Rhodium(III) iodide is an inorganic compound with the formula RhI_{3}. It is a black solid. Some rhodium(III) iodides are used as commercial catalysts.

== Structure ==
RhI_{3} adopts same crystal structure motif as AlCl_{3} and YCl_{3}. The structure consists of cubic close-packed iodide ions and rhodium ions filling a third of the octahedral interstices, forming a layers.

== Preparation ==
Rhodium(III) iodide can be synthesised by the reaction of aqueous potassium iodide with rhodium(III) bromide.

RhBr_{3} + 3KI → RhI_{3} + 3KBr

== Reactivity ==
Rhodium(III) iodide is only known in the anhydrous form. Unlike the other rhodium(III) halides, it does not form hydrates. The related anion [RhI_{6}]^{3−} was previously thought not to form but has since been prepared by diffusion of RhCl_{3}·3H_{2}O through a layer of hydroiodic acid into piperazine.

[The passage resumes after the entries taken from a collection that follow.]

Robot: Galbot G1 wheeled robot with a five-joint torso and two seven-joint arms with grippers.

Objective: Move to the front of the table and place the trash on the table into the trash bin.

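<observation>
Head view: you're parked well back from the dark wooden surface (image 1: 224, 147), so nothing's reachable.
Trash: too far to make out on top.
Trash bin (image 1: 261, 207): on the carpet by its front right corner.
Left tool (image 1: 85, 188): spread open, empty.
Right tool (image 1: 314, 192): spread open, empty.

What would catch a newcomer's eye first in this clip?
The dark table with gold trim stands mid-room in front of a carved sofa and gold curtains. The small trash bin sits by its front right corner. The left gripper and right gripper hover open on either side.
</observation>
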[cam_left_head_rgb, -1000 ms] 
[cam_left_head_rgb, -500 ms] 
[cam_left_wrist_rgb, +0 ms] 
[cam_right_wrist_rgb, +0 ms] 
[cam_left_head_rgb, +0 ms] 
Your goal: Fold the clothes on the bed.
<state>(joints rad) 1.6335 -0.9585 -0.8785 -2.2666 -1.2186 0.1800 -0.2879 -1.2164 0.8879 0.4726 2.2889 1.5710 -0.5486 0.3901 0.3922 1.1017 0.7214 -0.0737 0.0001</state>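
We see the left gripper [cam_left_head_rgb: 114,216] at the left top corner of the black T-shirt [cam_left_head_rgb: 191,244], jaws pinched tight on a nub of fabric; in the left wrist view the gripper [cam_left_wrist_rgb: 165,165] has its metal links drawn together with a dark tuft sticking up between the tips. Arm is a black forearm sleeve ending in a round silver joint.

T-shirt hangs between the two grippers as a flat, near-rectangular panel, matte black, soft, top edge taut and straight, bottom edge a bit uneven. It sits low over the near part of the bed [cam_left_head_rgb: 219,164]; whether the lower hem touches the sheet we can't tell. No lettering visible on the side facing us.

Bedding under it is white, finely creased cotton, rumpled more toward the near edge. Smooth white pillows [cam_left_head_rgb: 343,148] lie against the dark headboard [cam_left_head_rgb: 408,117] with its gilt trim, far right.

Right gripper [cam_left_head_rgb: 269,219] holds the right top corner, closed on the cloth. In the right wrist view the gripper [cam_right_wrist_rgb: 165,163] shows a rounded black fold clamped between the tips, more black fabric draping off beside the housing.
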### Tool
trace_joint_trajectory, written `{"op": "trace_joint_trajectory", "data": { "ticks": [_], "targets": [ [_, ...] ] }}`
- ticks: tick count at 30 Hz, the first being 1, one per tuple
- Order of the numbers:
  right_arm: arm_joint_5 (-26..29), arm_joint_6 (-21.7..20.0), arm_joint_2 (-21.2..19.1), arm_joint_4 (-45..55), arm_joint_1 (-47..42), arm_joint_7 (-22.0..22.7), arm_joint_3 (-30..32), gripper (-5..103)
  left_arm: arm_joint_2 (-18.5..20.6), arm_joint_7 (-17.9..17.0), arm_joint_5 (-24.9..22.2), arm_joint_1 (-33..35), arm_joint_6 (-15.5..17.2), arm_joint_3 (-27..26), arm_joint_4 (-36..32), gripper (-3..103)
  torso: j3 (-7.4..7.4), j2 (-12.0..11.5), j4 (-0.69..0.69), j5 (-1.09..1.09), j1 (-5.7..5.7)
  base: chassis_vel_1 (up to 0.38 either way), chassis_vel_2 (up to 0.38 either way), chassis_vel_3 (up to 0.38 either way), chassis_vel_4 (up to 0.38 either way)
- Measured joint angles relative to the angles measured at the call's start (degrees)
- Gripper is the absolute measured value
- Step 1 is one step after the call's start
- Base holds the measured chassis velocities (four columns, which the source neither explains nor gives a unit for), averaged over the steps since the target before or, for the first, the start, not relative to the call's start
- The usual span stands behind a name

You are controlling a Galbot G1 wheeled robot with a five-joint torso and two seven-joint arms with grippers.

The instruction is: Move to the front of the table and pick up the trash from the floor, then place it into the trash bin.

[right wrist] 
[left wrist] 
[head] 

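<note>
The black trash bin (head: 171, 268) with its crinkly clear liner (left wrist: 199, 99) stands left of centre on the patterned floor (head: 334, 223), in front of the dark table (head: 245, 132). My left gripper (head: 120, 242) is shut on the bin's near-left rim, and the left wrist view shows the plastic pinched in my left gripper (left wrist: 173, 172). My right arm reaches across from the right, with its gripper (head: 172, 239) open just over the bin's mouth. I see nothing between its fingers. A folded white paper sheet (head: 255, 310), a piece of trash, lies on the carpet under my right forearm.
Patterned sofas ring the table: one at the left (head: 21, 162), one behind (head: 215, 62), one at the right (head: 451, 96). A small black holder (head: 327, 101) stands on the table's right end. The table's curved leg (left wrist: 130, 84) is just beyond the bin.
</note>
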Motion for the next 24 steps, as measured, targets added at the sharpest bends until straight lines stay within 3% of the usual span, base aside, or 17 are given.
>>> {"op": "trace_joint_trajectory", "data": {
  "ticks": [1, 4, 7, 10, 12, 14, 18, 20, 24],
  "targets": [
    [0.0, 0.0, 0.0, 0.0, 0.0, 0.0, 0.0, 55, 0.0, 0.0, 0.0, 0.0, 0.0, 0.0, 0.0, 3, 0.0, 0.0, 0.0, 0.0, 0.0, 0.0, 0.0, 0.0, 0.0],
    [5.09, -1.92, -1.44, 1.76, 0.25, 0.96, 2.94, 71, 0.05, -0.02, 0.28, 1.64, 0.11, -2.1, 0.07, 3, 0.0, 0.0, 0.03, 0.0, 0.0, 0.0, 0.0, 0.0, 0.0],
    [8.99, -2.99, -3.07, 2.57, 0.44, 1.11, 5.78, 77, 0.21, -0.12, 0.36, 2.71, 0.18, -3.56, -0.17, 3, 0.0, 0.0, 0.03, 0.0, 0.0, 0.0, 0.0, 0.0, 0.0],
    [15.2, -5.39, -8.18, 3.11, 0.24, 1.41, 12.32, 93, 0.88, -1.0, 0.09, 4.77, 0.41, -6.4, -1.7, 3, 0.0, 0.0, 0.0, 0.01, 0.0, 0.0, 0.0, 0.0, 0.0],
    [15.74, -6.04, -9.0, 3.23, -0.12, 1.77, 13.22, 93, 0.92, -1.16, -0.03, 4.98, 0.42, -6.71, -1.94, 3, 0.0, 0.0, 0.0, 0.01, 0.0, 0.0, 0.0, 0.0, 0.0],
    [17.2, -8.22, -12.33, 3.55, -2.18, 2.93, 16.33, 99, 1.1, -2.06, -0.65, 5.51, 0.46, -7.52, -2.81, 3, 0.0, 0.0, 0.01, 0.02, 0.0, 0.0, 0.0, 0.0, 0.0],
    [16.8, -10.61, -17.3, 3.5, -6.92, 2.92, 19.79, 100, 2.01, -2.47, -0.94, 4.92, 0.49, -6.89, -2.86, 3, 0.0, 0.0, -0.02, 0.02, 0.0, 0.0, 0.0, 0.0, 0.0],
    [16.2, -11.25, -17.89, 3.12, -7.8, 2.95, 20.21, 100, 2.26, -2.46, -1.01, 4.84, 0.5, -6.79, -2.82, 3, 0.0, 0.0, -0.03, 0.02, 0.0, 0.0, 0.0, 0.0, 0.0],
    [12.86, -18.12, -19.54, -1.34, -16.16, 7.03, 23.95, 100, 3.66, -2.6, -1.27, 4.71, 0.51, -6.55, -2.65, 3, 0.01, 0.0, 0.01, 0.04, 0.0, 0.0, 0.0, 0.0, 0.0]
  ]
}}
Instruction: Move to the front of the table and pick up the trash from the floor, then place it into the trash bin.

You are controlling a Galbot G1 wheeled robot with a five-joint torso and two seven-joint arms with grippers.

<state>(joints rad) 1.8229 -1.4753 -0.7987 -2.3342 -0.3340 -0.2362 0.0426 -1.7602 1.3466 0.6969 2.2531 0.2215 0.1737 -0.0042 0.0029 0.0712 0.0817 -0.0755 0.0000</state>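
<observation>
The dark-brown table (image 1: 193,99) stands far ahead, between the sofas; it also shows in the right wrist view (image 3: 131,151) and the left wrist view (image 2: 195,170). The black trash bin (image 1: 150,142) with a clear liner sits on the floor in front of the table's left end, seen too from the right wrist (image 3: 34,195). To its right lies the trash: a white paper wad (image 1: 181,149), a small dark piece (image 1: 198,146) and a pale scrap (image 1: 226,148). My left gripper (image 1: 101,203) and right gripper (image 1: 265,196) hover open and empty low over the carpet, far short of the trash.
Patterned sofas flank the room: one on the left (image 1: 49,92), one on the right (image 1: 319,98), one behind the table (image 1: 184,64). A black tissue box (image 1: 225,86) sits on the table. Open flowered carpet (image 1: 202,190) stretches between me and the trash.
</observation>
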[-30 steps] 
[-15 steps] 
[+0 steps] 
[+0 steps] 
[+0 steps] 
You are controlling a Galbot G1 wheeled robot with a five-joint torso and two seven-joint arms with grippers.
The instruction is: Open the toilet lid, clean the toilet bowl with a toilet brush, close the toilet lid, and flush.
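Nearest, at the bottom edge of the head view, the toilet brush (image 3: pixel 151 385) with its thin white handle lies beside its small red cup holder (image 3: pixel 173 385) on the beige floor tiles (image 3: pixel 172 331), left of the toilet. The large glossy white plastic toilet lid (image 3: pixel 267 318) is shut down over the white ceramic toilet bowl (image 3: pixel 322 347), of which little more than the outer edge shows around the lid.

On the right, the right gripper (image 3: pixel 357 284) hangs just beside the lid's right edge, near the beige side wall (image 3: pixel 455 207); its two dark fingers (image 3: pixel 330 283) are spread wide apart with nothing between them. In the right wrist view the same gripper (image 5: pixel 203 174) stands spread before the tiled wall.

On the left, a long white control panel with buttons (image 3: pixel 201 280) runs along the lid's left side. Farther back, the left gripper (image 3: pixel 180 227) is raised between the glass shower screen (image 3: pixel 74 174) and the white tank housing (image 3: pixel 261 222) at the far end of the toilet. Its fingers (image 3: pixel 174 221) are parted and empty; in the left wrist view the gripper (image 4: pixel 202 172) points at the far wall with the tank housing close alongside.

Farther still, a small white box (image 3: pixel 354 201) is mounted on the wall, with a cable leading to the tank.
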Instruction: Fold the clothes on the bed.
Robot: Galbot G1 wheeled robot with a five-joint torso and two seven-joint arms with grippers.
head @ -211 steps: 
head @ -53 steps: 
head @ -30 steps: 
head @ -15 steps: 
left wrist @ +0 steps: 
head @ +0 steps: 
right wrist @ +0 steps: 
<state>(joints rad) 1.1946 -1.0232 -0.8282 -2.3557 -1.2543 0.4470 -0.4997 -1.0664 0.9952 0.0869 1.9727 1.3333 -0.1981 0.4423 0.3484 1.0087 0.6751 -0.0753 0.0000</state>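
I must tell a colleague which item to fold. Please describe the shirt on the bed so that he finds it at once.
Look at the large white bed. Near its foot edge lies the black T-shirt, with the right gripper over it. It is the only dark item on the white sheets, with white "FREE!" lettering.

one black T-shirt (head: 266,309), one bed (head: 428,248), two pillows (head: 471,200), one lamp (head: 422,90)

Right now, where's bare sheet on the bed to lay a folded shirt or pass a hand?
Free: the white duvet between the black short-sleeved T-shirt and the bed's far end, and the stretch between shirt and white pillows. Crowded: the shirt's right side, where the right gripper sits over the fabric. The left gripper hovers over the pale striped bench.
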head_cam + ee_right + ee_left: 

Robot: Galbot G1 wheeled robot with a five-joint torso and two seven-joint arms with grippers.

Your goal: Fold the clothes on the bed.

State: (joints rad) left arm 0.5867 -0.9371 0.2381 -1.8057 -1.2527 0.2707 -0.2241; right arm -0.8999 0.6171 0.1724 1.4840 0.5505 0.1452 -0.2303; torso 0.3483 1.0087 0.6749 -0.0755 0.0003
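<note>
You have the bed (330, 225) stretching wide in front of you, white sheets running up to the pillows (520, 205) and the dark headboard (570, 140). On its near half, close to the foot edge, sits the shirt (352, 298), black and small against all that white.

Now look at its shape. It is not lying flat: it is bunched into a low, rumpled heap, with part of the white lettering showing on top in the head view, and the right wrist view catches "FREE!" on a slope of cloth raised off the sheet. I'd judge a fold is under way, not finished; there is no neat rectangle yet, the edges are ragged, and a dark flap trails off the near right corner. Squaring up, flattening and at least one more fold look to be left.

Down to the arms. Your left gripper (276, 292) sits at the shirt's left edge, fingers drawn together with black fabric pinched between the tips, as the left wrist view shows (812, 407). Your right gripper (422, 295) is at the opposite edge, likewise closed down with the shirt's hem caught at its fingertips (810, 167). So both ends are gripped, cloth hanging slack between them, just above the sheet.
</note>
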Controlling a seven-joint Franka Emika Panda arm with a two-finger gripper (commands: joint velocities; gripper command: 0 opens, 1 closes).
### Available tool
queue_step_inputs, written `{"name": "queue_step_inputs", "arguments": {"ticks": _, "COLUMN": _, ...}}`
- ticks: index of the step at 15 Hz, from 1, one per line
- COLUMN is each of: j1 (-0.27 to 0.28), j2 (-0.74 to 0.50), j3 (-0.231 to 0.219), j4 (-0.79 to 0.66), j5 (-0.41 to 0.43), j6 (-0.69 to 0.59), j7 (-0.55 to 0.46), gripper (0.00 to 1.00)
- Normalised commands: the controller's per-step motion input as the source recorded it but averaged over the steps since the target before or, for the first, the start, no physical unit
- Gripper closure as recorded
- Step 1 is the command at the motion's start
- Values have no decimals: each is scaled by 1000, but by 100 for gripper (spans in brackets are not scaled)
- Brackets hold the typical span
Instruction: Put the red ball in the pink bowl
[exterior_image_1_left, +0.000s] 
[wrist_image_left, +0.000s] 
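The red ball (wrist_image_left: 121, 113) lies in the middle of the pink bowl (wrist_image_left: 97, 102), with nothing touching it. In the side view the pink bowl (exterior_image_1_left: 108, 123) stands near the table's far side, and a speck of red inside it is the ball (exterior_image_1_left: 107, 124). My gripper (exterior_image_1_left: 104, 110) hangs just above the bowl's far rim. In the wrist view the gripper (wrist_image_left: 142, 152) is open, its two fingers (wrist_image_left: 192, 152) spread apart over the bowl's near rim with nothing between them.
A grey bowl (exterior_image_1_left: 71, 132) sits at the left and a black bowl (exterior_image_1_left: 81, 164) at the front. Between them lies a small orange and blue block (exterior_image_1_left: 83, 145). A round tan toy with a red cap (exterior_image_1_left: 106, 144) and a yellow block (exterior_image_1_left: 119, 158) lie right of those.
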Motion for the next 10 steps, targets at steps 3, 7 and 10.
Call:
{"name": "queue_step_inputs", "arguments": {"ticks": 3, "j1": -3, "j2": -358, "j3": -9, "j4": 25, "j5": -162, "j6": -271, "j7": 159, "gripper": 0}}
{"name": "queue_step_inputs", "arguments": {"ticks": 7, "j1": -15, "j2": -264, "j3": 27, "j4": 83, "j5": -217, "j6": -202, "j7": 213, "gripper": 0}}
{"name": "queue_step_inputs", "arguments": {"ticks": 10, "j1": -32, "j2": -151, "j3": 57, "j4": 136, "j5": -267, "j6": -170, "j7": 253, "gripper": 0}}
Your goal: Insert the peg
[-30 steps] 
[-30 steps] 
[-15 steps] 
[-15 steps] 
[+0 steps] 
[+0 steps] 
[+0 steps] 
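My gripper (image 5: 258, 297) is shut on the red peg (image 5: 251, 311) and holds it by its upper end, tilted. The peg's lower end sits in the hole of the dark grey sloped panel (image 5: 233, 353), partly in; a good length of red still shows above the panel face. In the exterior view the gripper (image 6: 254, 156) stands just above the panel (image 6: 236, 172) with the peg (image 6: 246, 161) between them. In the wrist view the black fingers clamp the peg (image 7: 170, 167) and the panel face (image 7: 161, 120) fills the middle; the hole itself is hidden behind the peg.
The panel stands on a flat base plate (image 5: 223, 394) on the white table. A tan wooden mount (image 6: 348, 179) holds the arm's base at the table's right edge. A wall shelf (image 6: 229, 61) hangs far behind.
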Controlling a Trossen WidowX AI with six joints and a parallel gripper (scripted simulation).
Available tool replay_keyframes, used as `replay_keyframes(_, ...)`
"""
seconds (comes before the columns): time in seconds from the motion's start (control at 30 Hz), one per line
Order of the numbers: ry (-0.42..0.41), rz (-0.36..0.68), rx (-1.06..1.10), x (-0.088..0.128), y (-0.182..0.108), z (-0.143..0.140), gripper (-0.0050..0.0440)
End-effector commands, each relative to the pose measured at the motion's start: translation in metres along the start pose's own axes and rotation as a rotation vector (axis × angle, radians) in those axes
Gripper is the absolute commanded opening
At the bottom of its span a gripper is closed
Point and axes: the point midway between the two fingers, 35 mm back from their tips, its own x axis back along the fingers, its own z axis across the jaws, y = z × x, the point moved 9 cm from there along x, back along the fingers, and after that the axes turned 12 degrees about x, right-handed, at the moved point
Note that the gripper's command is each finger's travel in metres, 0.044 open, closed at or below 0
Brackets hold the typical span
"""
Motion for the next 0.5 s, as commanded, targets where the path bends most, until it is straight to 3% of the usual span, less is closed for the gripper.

Although RhI_{3} and [RhI_{6}]^{3−} remain laboratory curiosities, other rhodium(III) iodides have had a major impact technologically. They are catalysts used in the Monsanto process, which at one time was the dominant method for producing acetic acid, a commodity chemical. One intermediate in that cycle is [(CH_{3})Rh(CO)_{2}I_{3}]^{−}.